Pero quizás nos equivocaríamos si tratáramos a estos left-behind tan bien retratados en la serie (como les llaman ciertos expertos) como un “atajo de rednecks o hillbillies” si se me permiten la expresión (recordemos que en aquellos estados hay una alto porcentaje de descendientes de galeses, escoceses e irlandeses, de ahí el estilo de la música típica de la zona). Hay estudiosos del tema, que tienen otra visión muy distinta. Es el caso de Antonio Rodríguez-Pose, profesor en la London School of Economics. Su posición es de un análisis crítico frente a los puntos de vista de esa estirpe de engreídos tan bien retratada por Sahra Wagenknecht. Plantea, entre otras muchas consideraciones, que ha habido toda una pléyade de expertos (y, habría que añadir, de fondos de inversión, fundaciones, medios de comunicación y opinólogos de parte) que han remado a favor de viento de un modelo de capitalismo globalista, centrado en los sectores y empleos de altas competencias cognitivas, y partidario de concentrar a la población en grandes metrópolis. Un tipo de economía que tuvo su pistoletazo de salida con el concepto de “contabilidad creativa” de Jack Welch (no se escribirá lo suficiente sobre lo que supuso aquel giro de tuerca del sistema).
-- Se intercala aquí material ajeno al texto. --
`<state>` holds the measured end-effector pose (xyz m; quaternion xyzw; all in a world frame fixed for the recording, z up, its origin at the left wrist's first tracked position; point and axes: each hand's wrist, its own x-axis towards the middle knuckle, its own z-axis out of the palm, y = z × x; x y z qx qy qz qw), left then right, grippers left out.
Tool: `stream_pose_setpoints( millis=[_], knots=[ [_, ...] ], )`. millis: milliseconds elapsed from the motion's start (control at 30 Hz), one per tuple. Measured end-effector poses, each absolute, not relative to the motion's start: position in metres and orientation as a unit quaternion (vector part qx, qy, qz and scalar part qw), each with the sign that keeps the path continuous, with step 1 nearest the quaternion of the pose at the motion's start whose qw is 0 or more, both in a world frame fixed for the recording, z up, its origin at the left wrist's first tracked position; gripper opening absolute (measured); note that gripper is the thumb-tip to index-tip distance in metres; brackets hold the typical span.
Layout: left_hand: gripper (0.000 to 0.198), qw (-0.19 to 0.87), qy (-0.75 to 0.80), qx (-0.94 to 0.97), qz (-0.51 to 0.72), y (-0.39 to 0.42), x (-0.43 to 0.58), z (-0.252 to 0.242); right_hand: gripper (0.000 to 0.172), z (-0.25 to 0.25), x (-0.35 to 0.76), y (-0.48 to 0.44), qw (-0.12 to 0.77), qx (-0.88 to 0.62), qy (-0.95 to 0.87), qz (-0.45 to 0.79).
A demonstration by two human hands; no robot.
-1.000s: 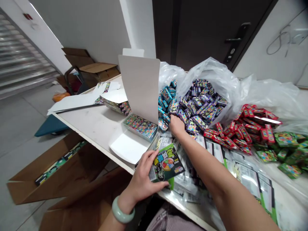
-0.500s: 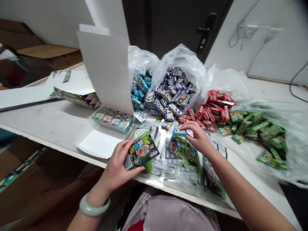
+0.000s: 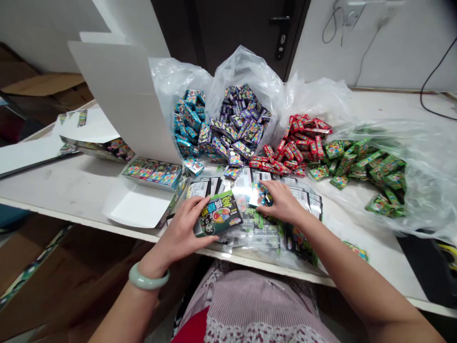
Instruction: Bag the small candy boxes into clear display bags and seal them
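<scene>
Your left hand (image 3: 178, 233) is closed on a green printed packet (image 3: 217, 214), fingers across its upper edge and thumb beneath, holding it just above the counter (image 3: 64, 186). Your right hand (image 3: 283, 202) is curled over a small teal box (image 3: 257, 194), which sits on a spread of flat clear-fronted sachets (image 3: 257, 238). Your fingers cover part of the box, so it can't be told whether you are gripping it or only pressing on it.

Some of the boxes are already gathered. A neat block of multicoloured boxes (image 3: 152, 172) stands beside an open white card tray (image 3: 137, 205), and a second batch (image 3: 102, 147) lies further left on the counter, partly inside white card.

Far more remains loose. You have a heap of teal boxes (image 3: 187, 119), a larger heap of purple boxes (image 3: 239, 121), a heap of red boxes (image 3: 293, 145) and a heap of green boxes (image 3: 360, 162), with clear plastic bags (image 3: 246, 66) gaping behind them. The sachets also cover the counter in front of you, though their number can't be made out.
</scene>
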<state>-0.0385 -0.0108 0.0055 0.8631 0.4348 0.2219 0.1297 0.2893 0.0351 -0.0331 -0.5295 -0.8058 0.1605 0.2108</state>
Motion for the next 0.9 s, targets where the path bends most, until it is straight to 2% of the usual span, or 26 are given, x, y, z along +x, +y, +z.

Lo cierto es que ese modelo de aglomeración y concentración de la riqueza en “ciudades ganadoras” (Madrid, Londres, Tokyo, Nueva York, Singapur) ha dejado un rastro de inequidad en zonas muy amplias de esos países, que habría que contabilizar claramente como externalidad negativa. Y que, además, no compensa el aumento de rentabilidad de esas grandes ciudades -aumento que ha sido incluso cuantificado en un 9,7%- (así, tal cual). No se trata de hacer una parodia al estilo Paco Martínez Soria, pero gente como Pose argumenta en un sentido no tan lejano al de la (gran) “ciudad no es para mí”. Sostiene al mismo tiempo, que las ciudades medianas, y las áreas rurales que crecen en sus zonas de influencia, pueden ser potenciadas si hay voluntad política para ello. Eso sí, deben de darse una serie de condiciones; una de ellas, que ese dinero no vaya destinado a generar dependencias, ni pase a manos de élites más preocupadas por tener sus cuentas saneadas que en invertir en proyectos de desarrollo viables sobre el terreno.
Mientras tanto, un hijo de ese mundo tan bien descrito en Dopesick, J.D. Vance, ejerce ya como vicepresidente de los Estados Unidos. Será por casualidad. O no.